A 40-Year Family Tradition of Customized and Quality Shoes

    Take the weight off your feet and have a seat at Best-Made Shoes. You’ll be surprised. Here we have a father-and-son business that goes back three generations. Charlie Rosen, the grandfather, started the business of custom-made shoes in Brockton, Massachusetts. Charlie taught his son Gene at age 11 to become a master shoemaker. Gene moved the business and the family to Pittsburgh, when he married a native Pittsburgher, Michele Steiner, and opened Best-Made Shoes in 1977.

    “Until recently, my grandmother came in a few days a week to answer the phone and take care of mailing packages. And my grandfather did that as well, until he passed on,” says Marc Rosen, son of Gene. Now Gene and Marc Rosen run the store, with the help of a few employees.

    Best-Made Shoes’ owners Marc and Gene Rosen.

    Best-Made Shoes’ owners Marc and Gene Rosen.

    Their first location was in Bloomfield on Liberty Avenue, across from the current Saint Maria Goretti Roman Catholic Church in 1977 (then St. Joseph’s). They moved to their present location at 5143 Liberty Avenue 20 years ago, seeking more space and free parking for their customers (there is on-street parking and a parking lot at the rear of the building).

    The Rosens not only sell shoes—they make customized shoes. Both father and son are board-certified pedorthists, which means that they help with the management and treatment of conditions of the foot, ankle, and lower extremities requiring fitting, fabricating, and adjusting of pedorthic devices. In simpler terms, they can custom-make orthotics and shoes to fit your very own foot, and relieve the pain that only you have.

    It is often heel pain that brings people to the store. “Plantar fasciitis is the most common complaint, and some people just need better support. We have orthotics, which will take the pressure off the heel, ready made and custom made. We can put them in shoes people have or they can buy shoes here. Sometimes the feet may be so large or small that they need unusual sizes or widths of shoes,” says Marc.

    Diabetes can create a need for special shoes; sores and insensitive feet call for more depth, width, and stretch in the toes. In many cases, health insurance will cover part or all of the cost, when doctors write a prescription for the needed footwear.

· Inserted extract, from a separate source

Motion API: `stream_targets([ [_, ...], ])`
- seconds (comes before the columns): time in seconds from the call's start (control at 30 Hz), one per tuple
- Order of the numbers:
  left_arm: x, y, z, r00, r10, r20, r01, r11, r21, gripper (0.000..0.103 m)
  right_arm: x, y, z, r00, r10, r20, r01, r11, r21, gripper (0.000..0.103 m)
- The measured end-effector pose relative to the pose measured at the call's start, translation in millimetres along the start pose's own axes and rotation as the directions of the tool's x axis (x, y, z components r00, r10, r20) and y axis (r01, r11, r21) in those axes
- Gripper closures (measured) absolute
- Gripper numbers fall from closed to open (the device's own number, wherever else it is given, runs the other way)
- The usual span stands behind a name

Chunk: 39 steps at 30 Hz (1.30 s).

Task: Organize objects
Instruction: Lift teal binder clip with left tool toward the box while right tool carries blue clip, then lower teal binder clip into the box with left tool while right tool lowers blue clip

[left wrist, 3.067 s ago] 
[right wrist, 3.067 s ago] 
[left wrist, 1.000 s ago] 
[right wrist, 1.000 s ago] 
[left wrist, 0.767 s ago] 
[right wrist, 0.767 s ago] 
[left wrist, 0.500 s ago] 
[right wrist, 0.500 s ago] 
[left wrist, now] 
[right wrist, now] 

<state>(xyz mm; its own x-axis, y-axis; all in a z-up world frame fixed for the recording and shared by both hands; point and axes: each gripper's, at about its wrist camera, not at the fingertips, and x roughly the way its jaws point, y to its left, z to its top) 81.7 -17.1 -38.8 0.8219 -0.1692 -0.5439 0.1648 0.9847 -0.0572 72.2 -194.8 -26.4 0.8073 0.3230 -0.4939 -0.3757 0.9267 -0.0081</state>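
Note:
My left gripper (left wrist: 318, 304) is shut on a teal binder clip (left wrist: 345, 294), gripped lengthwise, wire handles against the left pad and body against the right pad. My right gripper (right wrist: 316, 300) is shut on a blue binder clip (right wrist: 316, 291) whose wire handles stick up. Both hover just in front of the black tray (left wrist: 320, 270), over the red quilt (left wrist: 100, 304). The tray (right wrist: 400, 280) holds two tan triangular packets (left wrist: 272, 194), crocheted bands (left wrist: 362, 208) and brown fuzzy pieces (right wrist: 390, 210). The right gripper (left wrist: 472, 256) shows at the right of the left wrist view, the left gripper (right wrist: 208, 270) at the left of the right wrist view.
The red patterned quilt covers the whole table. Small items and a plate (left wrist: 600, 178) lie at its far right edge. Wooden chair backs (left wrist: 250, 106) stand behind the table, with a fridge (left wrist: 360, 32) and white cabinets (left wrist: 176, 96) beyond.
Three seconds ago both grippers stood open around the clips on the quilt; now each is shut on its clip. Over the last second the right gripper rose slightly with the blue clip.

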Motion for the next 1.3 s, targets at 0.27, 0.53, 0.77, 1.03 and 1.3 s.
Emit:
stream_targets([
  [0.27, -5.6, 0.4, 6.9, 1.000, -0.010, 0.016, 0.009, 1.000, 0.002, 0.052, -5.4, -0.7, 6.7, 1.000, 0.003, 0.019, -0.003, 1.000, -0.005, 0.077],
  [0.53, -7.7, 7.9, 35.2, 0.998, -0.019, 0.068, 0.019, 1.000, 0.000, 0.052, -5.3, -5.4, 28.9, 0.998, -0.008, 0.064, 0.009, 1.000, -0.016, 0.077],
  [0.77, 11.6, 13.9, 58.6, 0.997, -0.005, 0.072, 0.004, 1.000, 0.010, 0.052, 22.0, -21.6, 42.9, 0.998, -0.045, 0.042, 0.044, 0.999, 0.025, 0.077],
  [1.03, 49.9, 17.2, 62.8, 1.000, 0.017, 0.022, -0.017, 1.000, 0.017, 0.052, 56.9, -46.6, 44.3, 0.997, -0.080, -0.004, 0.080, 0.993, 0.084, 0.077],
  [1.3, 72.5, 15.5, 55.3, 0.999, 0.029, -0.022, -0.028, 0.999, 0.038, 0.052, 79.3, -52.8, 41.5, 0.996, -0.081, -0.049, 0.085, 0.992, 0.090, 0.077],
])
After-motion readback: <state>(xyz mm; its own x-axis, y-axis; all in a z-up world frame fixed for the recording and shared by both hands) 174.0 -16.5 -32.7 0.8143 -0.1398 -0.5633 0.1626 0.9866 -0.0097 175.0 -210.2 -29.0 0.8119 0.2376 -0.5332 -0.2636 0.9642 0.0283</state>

Marc or Gene make house calls mainly to private homes, nursing facilities, and hospitals, for people who can’t come to the store. The store has a website (bestmadeshoes.com) that has brought customers from all over the country who are in need of comfort and relief of pain.

    Best-Made Shoes customers come from all walks of life, such as beauticians, cooks, construction workers, and people in wheelchairs who need special shoes to relieve pressure on their feet. “We made shoes for Dr. Starzl, the transplant surgeon, who was on his feet for hours on end. He said they helped when he did surgery,” notes Marc, “and we had Beano Cook, sportscaster and radio personality, as a customer for years in Pittsburgh. We also repaired Ben Vereen’s dance shoes when he was performing on stage here.”

    Marc recommends exercise in any form for good health, and he has chosen running as his own physical activity. “Running is good for my heart, but pounds on my feet and knees. I do it for cardiovascular exercise. When I’m running I feel healthier and I eat healthier food.” Marc’s done a few half marathons, and he wears New Balance shoes, some of which are made in the United States. Among other brands the store carries are Birkenstock, Alegria, Drew, and Dr. Comfort. As for stiletto heels: “Feet weren’t meant to be in a vertical position,” Marc says. “There’s going to be pain down the line with a shoe like that.”


    Although neighborhood shoe-repair shops are largely a thing of the past, it isn’t necessary to throw away beloved items. You can take shoes, purses, and baseball gloves to Best-Made Shoes for repair.

    One other reason for calling Best-Made Shoes an extraordinary shoe store: For the unpredictable weather we have in Pittsburgh, Marc produced a pair of galoshes, a lightweight boot from the past that goes on over your shoes to keep you dry and safe in rain or snow. It’s not a bad idea to keep a pair in your car or closet for the Steel City’s meteorological surprises. Galoshes—who ever would have thought?

    Bette McDevitt lives on the North Side and finds that her out-of-town visitors all want to go to the Strip—they have no place to match it in their home towns.